Task instructions:
Omit pictures and quote the listing below line by line, from its start through the line that holds "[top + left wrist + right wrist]".

Extracted data:
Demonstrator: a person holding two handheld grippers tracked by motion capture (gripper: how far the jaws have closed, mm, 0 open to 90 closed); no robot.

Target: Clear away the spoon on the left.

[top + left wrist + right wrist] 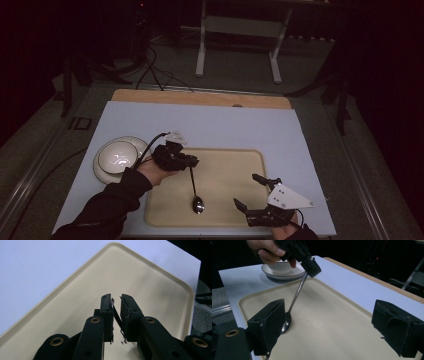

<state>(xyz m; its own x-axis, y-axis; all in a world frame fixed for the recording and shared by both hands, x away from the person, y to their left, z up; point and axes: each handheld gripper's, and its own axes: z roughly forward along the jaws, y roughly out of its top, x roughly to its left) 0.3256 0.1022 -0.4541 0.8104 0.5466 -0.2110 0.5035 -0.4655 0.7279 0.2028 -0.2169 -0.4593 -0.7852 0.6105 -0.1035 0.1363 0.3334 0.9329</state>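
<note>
A metal spoon (193,184) slants over the beige tray (227,167), its bowl resting on the tray and its handle raised toward the left. My left gripper (191,162) is shut on the tip of the handle; in the left gripper view the thin handle (117,316) runs slantwise between the pads (107,307), above the tray (150,277). The right gripper view has the spoon (297,293) hanging from the left gripper (312,268). My right gripper (246,190) hovers open over the tray's near right part, its wide jaws (332,325) holding nothing.
A white bowl (117,156) sits on a saucer (272,275) left of the tray, close behind my left hand. The tray lies on a pale blue mat (210,125) with a wooden table edge (200,97) beyond. A table frame stands on the dark floor at the back.
</note>
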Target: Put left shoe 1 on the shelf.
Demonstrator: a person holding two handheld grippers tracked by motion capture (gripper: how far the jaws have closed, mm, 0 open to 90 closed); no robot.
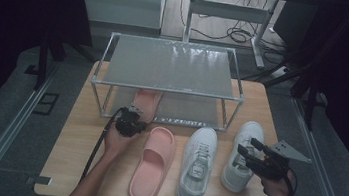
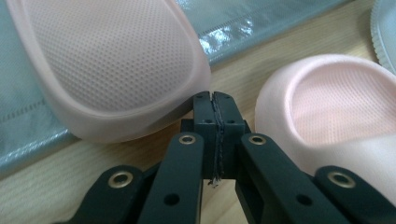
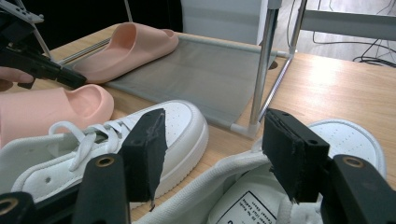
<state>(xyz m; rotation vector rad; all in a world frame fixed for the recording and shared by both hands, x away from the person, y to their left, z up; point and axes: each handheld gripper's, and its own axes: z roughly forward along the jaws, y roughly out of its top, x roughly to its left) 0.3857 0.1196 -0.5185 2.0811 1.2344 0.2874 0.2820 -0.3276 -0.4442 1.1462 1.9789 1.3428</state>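
Nearest the person, the right gripper (image 1: 246, 152) hangs with jaws wide apart over the right white sneaker (image 1: 241, 156), holding nothing. Left of that sneaker lie its mate (image 1: 198, 164) and a pink slipper (image 1: 153, 163). Beyond them, the left gripper (image 2: 215, 100), jaws pressed together and empty, touches the heel of the second pink slipper (image 1: 146, 100) on the shoe rack's (image 1: 166, 90) lower shelf. Nudge it straight inward, staying centred on the heel so it doesn't twist.

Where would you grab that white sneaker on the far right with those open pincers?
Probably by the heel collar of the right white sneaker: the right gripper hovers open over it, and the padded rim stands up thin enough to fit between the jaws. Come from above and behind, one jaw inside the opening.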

Response to this task:
Demonstrator: a person holding two handheld grippers tracked by motion capture (gripper: how far the jaws have closed, mm, 0 open to 90 closed); no robot.

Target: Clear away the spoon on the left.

[top + left wrist + right wrist] 

There is no more to the answer.